▸ **Instructions to follow**
Start at the line in the entries below that contains "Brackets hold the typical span", stop at the line that contains "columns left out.", and output exactly the lines in that span, both ends included.

▸ **Extracted entries**
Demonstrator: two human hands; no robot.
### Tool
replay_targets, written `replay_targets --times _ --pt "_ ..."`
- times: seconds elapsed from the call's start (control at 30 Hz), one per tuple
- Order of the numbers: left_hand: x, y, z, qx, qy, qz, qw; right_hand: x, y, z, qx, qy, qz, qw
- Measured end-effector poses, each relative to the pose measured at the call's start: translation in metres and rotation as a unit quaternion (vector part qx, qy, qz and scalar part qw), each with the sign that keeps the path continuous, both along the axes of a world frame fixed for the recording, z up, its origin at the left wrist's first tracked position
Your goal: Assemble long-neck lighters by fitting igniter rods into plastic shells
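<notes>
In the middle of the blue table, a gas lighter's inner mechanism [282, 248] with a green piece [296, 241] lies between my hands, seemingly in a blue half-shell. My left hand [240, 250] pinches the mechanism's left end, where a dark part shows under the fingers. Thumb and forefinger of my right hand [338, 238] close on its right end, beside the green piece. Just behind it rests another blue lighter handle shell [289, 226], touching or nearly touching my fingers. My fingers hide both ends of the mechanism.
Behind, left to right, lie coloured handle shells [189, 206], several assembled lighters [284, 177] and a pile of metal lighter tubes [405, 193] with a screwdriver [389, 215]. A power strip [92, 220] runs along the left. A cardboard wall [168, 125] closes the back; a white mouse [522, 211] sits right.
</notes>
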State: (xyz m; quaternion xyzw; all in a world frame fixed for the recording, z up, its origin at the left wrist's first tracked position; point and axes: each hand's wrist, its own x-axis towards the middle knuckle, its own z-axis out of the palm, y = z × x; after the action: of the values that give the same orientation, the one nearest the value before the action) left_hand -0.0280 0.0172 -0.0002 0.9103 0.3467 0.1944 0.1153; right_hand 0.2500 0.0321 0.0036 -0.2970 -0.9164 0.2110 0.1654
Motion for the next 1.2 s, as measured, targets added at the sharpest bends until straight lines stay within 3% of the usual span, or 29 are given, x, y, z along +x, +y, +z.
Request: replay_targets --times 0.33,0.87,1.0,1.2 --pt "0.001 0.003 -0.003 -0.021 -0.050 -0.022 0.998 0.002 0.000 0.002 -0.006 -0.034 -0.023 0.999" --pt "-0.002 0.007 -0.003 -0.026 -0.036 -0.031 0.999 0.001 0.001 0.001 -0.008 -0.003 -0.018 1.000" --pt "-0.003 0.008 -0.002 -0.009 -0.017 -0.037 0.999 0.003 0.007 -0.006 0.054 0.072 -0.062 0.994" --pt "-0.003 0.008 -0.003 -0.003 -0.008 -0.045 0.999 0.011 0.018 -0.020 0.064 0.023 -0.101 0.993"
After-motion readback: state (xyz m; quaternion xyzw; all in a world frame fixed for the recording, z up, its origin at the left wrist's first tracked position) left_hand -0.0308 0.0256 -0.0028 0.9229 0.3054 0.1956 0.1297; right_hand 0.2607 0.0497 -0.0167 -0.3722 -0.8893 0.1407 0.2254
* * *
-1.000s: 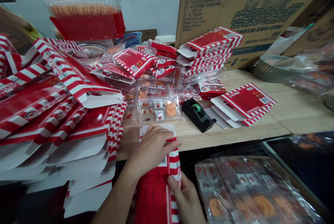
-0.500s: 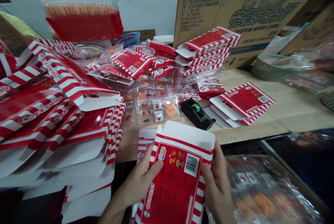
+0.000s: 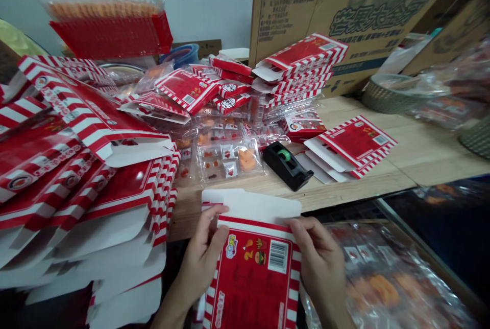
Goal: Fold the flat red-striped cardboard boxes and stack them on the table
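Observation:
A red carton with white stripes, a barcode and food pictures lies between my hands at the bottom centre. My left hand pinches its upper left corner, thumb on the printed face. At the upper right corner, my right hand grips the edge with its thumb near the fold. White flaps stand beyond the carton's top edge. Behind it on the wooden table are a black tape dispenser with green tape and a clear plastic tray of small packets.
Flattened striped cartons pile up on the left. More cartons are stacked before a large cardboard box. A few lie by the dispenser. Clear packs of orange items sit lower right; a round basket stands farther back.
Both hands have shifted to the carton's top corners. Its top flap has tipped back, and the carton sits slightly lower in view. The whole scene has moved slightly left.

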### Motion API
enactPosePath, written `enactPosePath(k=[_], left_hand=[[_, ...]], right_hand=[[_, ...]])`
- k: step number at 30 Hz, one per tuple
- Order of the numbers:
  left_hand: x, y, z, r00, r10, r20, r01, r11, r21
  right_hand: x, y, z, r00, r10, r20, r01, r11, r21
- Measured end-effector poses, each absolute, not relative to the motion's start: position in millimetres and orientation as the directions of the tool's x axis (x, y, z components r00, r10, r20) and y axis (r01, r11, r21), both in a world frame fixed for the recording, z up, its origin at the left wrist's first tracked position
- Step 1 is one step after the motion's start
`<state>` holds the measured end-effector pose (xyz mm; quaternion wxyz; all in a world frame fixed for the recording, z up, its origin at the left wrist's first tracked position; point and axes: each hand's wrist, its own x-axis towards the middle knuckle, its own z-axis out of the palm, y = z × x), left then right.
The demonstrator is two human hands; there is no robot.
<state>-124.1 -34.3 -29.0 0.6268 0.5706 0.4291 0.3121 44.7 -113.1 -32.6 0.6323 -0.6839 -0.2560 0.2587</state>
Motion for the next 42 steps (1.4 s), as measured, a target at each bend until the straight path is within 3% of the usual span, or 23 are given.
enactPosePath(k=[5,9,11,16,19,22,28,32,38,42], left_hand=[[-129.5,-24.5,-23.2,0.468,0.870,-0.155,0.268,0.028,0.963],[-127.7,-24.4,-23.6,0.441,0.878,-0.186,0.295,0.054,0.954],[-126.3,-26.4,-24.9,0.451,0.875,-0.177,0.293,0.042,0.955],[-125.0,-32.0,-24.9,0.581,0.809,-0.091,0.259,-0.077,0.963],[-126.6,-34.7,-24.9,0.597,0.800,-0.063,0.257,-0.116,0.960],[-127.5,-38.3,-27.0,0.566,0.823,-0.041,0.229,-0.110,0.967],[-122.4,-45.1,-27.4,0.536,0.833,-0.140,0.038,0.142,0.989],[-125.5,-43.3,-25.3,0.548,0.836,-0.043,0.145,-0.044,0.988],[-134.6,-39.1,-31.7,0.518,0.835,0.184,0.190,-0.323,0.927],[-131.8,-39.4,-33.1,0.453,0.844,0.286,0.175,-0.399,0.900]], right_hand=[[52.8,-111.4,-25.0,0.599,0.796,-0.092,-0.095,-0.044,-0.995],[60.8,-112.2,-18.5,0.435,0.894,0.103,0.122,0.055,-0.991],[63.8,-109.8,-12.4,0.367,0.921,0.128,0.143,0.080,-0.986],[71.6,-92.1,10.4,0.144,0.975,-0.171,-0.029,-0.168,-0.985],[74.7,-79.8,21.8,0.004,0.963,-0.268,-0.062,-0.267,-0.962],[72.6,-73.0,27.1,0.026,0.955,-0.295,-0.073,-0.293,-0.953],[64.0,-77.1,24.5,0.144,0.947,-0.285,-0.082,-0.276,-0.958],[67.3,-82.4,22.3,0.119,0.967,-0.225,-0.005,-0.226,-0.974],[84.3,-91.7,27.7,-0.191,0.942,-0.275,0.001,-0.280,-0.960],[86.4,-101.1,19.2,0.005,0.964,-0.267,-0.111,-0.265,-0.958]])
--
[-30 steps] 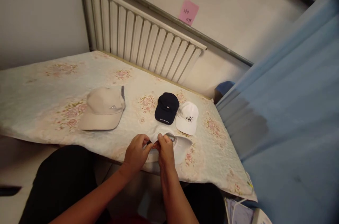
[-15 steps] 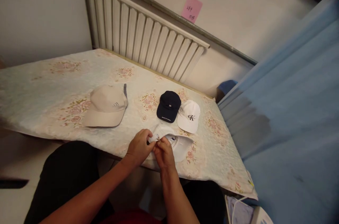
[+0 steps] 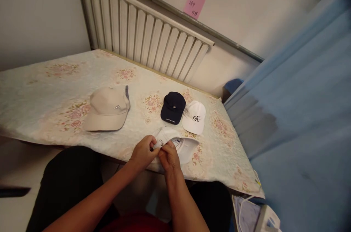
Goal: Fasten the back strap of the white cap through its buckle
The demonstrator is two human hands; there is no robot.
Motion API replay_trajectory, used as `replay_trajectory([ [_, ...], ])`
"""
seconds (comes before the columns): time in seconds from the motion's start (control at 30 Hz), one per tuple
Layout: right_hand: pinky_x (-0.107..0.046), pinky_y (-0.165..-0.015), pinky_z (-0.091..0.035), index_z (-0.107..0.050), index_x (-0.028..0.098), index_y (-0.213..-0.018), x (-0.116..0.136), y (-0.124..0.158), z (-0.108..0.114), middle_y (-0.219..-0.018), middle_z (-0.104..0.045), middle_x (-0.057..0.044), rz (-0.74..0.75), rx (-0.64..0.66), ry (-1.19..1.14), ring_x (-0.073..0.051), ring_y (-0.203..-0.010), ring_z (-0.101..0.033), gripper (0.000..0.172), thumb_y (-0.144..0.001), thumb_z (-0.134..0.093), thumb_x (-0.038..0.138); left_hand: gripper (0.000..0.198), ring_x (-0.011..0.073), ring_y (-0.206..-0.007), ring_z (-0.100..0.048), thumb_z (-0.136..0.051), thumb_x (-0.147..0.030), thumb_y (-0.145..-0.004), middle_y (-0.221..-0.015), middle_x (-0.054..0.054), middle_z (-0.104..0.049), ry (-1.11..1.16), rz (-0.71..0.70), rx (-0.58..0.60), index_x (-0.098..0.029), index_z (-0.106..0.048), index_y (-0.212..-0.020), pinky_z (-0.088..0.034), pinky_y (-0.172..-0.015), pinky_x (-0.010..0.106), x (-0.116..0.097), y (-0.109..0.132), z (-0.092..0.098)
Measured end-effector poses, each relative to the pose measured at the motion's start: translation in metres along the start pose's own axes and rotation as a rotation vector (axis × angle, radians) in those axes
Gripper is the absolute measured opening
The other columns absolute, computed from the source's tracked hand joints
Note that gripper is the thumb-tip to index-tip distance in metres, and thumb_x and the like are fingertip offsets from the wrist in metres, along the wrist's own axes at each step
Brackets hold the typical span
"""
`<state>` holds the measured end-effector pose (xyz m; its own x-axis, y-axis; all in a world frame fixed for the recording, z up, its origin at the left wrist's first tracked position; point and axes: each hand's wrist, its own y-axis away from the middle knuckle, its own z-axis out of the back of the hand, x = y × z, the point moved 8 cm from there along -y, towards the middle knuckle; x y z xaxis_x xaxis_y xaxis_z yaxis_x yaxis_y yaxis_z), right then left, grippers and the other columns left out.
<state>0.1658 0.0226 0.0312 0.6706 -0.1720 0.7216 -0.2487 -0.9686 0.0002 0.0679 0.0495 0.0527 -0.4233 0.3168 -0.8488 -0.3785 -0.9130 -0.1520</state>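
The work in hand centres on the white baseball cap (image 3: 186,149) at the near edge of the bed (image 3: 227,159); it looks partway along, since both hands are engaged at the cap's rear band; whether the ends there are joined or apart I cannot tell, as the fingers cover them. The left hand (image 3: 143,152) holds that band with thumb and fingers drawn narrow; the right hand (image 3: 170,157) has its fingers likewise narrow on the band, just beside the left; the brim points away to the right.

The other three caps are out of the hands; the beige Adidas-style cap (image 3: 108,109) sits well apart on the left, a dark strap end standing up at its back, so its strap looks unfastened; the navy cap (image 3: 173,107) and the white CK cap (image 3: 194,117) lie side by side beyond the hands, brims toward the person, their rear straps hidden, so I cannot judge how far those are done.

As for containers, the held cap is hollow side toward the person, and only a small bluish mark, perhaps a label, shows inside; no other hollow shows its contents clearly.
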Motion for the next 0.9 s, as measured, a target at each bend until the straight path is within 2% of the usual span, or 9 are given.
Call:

▸ **Answer section**
Brackets hold the typical span
"""
`<state>` holds the measured end-effector pose (xyz m; its own x-axis, y-axis; all in a world frame fixed for the recording, z up, its origin at the left wrist's first tracked position; point and axes: each hand's wrist, its own y-axis away from the middle knuckle, its own z-axis out of the back of the hand, x = y × z, the point moved 8 cm from there along -y, towards the middle knuckle; x y z xaxis_x xaxis_y xaxis_z yaxis_x yaxis_y yaxis_z), right then left, grippers and the other columns left out.

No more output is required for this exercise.